Sunday, September 23, 2012

Angharad Davies, Tisha Mukarji, Dimitra Lazaridou-Chatzigoga – Outwash (Another Timbre, 2012) ****½


Lately I’ve been reading Seth Kim-Cohen’s excellent book In the Blink of an Ear, which argues that post-Cagean sound art has been short-changed by an unwavering adherence to Pierre Schaeffer’s “sound-in-itself” approach, and that the discourse surrounding the sonic arts should more appropriately be placed within a larger social, philosophical, and political context.  Another Timbre is a label that seems to be heading in the “expanded” direction that Kim-Cohen advocates. They’ve released countless above-average recordings, most in the quiet, detail-oriented vein of modern free improvisation. A lot of this music shares characteristics with the “EAI” genre, but it is often much more than that, thoughtful music that it would be unfair to pigeonhole into one arbitrary subgenre or another. Outwash continues in this tradition.

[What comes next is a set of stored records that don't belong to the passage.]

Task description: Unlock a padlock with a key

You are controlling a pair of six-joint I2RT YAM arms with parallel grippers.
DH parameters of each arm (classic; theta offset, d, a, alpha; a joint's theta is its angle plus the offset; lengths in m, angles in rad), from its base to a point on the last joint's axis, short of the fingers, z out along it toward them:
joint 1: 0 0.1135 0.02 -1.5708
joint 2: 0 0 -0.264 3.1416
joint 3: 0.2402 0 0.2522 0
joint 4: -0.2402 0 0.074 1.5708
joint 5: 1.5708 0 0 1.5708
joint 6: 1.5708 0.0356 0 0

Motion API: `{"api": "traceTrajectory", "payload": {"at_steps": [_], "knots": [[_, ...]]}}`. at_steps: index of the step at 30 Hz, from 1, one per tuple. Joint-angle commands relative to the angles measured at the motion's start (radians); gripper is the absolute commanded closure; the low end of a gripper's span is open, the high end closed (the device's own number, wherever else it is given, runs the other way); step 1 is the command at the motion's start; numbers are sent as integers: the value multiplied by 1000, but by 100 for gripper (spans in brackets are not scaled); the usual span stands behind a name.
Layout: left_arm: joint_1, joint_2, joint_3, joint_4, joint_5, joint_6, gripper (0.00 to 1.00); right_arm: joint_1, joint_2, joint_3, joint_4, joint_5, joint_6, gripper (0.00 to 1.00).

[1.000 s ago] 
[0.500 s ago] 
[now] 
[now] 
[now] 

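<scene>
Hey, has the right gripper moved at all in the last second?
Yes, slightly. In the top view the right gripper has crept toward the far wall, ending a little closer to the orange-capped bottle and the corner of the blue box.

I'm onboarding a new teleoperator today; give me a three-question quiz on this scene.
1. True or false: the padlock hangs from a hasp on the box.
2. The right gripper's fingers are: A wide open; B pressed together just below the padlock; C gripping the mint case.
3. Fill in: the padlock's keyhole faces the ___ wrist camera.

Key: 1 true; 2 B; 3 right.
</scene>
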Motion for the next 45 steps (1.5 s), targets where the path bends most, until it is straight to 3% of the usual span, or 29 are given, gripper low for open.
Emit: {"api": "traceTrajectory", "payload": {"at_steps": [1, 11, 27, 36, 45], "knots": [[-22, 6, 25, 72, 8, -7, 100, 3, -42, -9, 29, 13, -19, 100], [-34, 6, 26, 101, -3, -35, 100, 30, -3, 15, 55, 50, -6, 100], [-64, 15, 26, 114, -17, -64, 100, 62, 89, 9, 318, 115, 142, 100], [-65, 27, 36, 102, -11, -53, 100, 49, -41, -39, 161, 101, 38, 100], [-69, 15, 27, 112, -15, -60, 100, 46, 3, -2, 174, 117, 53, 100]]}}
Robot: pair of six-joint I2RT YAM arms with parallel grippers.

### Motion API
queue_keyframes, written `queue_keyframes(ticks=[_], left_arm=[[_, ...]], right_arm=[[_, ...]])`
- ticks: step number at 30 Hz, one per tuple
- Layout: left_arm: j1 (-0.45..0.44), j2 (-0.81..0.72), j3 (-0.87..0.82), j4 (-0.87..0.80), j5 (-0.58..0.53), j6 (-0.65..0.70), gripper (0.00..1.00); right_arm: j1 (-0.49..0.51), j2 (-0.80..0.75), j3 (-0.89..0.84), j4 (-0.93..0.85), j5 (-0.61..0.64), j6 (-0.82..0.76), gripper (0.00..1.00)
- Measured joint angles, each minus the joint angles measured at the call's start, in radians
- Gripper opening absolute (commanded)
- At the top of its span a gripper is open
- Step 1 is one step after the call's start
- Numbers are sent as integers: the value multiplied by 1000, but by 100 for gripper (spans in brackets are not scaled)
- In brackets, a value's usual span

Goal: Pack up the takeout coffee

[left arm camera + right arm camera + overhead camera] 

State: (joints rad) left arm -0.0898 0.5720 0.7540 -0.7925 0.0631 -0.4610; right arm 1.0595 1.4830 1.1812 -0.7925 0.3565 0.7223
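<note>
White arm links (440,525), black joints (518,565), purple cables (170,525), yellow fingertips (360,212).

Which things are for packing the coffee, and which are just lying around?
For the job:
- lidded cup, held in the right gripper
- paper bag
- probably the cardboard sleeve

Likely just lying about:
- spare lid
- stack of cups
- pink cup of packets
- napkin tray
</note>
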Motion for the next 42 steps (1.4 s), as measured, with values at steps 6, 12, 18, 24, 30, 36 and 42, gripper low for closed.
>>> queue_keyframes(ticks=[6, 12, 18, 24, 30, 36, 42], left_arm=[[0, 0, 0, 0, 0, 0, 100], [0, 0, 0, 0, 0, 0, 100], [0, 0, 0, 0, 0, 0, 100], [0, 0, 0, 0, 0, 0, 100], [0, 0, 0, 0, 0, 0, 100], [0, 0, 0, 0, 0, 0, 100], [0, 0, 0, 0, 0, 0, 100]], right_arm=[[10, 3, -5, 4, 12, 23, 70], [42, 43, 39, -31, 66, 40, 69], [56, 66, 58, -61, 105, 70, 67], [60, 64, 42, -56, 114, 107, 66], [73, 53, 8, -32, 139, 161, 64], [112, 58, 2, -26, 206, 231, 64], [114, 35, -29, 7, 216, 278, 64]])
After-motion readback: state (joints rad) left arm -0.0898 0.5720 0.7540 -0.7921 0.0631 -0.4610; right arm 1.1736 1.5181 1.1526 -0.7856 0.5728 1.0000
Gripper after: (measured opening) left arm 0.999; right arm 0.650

There’s a cool, late-night atmosphere to Outwash, something fragile about its constitution, like the careful formation of icicles. And perhaps ice lends the right idea: “Outwash”–as well as the glacier-themed track titles themselves—are perfectly suited to the music within, slow fingers of sound that seem to reach out tentatively from something big and still just outside of earshot or awareness. Violin, piano, and zither both make the music and don’t, so far removed are they from typically safe musical deployments. Davies’ violin is a sparse but crucial component, a presence that never really dominates the music but would leave an enormous void if it were missing.  Lazaridou-Chatzigoga is reminiscent of Davies’ brother Rhodri in many ways: she approaches the zither much as he does the harp, plying unnatural sonorities from the instrument using objects on the strings or e-bows. Both seep around the murky din of Mukarji’s prepared piano, its hollow resonances ringing like struck pillars of ice.

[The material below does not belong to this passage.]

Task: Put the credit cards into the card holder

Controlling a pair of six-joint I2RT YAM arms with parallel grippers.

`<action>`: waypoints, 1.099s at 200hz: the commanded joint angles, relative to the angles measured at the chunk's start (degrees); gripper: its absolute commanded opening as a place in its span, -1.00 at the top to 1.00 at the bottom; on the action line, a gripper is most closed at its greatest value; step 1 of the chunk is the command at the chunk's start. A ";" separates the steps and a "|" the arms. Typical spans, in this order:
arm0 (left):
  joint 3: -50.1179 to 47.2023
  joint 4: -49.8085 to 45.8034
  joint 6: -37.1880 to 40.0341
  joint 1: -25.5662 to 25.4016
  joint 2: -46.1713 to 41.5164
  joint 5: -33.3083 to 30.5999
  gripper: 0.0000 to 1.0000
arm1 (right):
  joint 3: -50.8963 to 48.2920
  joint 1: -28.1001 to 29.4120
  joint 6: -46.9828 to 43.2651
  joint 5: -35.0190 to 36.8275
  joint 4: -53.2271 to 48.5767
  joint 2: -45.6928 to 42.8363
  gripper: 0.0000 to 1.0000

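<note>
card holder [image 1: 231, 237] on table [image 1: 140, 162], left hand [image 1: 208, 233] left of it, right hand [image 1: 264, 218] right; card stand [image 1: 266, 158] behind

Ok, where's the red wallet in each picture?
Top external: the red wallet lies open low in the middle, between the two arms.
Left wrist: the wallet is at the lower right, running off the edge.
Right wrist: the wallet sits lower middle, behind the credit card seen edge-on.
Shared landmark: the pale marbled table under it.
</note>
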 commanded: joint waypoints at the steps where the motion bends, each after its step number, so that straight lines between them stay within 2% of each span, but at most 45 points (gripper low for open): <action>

In an interview on the label website, Mukarji likens the music to full sentences, as opposed to the clipped punctuation or phrases of some improvisation. It’s a metaphor that ties in nicely with Lazaridou-Chatzigoga’s Ph.D. in theoretical linguistics and her interest in how we glean meaning from combinations of signs and symbols. But in what at first seems a strange turn, Mukarji later states that music “should never hold a message.” Maybe in the context of Lazaridou-Chatzigoga’s day job this is true—it takes a whole different realm of semantics to address Outwash. But a lack of some linguistic message doesn’t equate to a lack of meaning, and this is where Mr. Schaeffer gets tossed out the window: music may not be a language, but it’s also not just sound and sound alone. There’s something rich and meaningful and wildly difficult to articulate about improvised music; maybe some warm and revealing thing about our humanity that we understand at the gut level. We feel these convergences of sound to be rife with meaning, that they are inextricably entwined in our webs of culture and experience.

Cold as this glacial music may be, these three ladies have truly conjured that ineffable, soul-warming something, and Outwash is one of the most captivating records of the year.